- [ABOUT THIS TASK]
Scan the lines below for "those" and copy the matches.

- [EXERCISE INPUT]
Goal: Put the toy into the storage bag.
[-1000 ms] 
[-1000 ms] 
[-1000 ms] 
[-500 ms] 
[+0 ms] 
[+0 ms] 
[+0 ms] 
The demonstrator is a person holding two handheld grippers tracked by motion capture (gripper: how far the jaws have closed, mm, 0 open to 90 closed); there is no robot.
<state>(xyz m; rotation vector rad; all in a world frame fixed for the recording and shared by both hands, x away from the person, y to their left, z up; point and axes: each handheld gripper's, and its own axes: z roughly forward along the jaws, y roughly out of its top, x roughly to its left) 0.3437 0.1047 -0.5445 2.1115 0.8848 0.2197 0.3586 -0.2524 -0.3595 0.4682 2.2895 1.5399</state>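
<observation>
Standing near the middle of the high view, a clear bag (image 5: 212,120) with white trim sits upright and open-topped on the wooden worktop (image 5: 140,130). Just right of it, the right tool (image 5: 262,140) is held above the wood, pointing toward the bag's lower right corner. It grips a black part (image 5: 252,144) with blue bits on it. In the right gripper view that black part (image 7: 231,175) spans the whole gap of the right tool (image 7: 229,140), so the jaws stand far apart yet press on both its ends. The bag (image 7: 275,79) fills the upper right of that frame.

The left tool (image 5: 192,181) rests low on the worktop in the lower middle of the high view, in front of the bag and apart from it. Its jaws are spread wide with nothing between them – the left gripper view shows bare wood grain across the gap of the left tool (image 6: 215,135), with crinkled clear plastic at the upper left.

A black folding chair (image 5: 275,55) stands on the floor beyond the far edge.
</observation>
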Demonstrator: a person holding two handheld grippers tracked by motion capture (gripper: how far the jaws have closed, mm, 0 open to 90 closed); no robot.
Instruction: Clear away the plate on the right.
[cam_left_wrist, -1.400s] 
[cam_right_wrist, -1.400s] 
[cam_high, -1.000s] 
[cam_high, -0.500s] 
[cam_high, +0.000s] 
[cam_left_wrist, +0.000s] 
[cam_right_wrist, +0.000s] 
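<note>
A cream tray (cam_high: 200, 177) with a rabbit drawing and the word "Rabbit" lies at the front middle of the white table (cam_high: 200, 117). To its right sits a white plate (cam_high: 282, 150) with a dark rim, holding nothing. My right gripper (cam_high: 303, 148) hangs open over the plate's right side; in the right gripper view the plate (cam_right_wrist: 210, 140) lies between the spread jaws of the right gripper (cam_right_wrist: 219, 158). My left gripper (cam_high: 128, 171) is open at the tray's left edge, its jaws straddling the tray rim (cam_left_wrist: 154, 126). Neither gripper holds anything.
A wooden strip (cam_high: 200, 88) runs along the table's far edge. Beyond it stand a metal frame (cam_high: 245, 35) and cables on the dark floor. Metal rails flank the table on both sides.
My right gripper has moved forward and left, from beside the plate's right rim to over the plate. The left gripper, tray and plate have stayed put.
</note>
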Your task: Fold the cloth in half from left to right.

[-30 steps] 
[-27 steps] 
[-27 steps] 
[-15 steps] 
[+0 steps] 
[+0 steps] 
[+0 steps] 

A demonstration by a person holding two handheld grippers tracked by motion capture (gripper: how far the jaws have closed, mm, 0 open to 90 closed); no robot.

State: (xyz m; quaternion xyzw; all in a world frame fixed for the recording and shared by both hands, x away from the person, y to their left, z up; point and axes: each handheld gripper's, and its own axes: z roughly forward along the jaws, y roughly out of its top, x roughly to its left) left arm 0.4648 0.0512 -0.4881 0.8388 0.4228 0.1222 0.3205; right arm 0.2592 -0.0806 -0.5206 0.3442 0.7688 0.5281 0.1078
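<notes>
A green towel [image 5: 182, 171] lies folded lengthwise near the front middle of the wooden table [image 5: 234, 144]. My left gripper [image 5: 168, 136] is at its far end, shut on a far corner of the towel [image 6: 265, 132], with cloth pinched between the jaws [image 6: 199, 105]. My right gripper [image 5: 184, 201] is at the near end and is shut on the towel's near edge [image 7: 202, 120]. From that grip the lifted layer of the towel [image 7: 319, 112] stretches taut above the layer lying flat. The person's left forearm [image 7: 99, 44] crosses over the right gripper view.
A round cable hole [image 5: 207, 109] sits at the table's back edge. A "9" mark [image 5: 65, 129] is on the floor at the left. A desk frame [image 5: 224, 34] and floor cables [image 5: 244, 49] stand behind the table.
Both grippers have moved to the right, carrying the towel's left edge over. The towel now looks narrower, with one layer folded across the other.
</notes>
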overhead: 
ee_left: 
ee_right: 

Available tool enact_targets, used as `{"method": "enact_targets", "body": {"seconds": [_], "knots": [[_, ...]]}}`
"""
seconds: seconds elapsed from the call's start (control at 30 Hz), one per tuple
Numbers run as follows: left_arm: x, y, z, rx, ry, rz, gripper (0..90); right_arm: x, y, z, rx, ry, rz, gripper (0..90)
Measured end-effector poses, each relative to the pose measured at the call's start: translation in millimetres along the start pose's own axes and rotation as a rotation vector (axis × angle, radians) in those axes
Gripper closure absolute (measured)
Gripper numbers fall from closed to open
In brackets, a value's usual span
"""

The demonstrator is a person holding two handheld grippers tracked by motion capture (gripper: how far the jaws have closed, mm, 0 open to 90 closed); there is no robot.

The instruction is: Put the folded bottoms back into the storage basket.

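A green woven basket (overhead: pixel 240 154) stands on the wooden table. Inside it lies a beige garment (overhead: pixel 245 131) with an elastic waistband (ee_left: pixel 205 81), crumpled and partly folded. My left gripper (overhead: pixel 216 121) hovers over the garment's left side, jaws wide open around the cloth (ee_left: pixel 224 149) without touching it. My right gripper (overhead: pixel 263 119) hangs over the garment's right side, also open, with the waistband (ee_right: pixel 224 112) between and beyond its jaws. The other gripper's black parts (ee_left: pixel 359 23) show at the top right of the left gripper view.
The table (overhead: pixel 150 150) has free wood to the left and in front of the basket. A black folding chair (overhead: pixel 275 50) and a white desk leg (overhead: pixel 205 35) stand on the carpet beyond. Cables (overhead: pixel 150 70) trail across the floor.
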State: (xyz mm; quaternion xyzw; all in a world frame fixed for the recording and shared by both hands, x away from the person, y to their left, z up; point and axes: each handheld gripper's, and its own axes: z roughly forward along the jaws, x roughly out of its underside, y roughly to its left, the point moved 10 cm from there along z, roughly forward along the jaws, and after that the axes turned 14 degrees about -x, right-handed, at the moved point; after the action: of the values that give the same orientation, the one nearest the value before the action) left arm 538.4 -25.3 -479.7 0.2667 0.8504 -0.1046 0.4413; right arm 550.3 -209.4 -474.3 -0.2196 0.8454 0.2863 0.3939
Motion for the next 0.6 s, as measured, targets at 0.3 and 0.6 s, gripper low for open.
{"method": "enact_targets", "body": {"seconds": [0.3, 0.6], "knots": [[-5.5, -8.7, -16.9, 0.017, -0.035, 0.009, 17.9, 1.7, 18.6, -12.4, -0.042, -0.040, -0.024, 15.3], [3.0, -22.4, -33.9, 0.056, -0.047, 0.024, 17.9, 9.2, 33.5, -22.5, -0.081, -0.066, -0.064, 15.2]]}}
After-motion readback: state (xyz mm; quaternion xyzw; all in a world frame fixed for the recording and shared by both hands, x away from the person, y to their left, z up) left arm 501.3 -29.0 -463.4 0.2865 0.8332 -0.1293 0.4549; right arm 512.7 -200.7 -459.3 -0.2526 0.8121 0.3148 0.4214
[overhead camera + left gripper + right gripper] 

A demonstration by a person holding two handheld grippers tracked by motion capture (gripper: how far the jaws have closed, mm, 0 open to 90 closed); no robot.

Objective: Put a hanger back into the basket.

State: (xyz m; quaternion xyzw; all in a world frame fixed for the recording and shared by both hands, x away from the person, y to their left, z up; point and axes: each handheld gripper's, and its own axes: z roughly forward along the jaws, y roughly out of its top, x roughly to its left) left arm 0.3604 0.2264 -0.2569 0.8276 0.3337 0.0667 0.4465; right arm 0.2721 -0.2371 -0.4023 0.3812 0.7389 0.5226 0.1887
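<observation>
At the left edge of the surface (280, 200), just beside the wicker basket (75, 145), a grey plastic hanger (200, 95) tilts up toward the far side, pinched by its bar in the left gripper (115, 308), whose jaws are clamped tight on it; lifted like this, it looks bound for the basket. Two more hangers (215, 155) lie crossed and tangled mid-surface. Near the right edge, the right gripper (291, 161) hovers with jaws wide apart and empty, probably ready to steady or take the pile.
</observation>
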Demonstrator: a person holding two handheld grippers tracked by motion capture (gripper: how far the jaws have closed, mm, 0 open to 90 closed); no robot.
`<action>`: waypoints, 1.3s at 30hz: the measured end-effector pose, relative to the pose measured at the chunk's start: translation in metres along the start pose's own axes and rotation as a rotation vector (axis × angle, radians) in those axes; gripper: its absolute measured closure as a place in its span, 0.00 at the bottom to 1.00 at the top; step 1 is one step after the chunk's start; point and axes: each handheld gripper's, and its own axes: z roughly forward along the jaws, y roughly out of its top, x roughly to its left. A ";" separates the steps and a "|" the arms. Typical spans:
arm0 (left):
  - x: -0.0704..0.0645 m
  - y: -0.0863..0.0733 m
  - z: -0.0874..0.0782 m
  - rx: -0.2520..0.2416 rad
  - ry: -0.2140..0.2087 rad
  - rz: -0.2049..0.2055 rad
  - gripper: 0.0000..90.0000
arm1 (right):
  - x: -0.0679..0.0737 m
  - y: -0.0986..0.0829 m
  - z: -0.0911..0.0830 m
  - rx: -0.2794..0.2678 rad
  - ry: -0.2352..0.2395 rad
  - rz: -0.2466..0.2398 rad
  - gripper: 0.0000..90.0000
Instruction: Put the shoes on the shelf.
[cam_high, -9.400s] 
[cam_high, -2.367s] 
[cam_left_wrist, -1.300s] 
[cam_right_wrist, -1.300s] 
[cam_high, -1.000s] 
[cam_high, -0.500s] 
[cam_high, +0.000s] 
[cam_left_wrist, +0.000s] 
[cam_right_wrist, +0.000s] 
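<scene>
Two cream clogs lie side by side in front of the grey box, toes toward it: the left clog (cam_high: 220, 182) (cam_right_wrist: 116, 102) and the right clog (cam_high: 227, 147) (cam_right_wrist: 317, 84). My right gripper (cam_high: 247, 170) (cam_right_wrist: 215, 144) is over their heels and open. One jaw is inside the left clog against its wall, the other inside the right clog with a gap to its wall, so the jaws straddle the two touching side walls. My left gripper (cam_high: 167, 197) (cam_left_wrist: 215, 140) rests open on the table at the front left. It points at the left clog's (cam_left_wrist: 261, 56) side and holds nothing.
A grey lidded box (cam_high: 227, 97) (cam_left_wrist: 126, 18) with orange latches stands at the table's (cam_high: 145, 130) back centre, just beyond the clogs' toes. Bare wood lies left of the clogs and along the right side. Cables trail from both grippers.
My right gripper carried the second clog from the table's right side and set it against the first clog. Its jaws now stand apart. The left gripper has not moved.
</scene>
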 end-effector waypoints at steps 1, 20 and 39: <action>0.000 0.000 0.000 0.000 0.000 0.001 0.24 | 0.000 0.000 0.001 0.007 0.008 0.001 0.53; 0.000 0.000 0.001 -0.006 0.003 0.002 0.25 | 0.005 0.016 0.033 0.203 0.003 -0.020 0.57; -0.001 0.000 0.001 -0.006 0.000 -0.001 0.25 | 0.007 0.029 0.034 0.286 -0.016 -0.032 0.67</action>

- [RESPONSE TO THIS EXERCISE]
Measured end-effector poses, each relative to the pose measured at the call's start: translation in millimetres along the start pose's own axes and rotation as a rotation vector (axis × angle, radians) in those axes
`<action>`: waypoints, 1.3s at 30hz: the measured end-effector pose, relative to the pose measured at the chunk's start: translation in metres along the start pose's own axes and rotation as a rotation vector (axis × angle, radians) in those axes; gripper: its absolute measured closure as a place in its span, 0.00 at the bottom to 1.00 at the top; step 1 is one step after the chunk's start; point and axes: each handheld gripper's, and its own axes: z roughly forward along the jaws, y roughly out of its top, x roughly to its left. A ";" separates the steps and a "|" the arms. Typical spans:

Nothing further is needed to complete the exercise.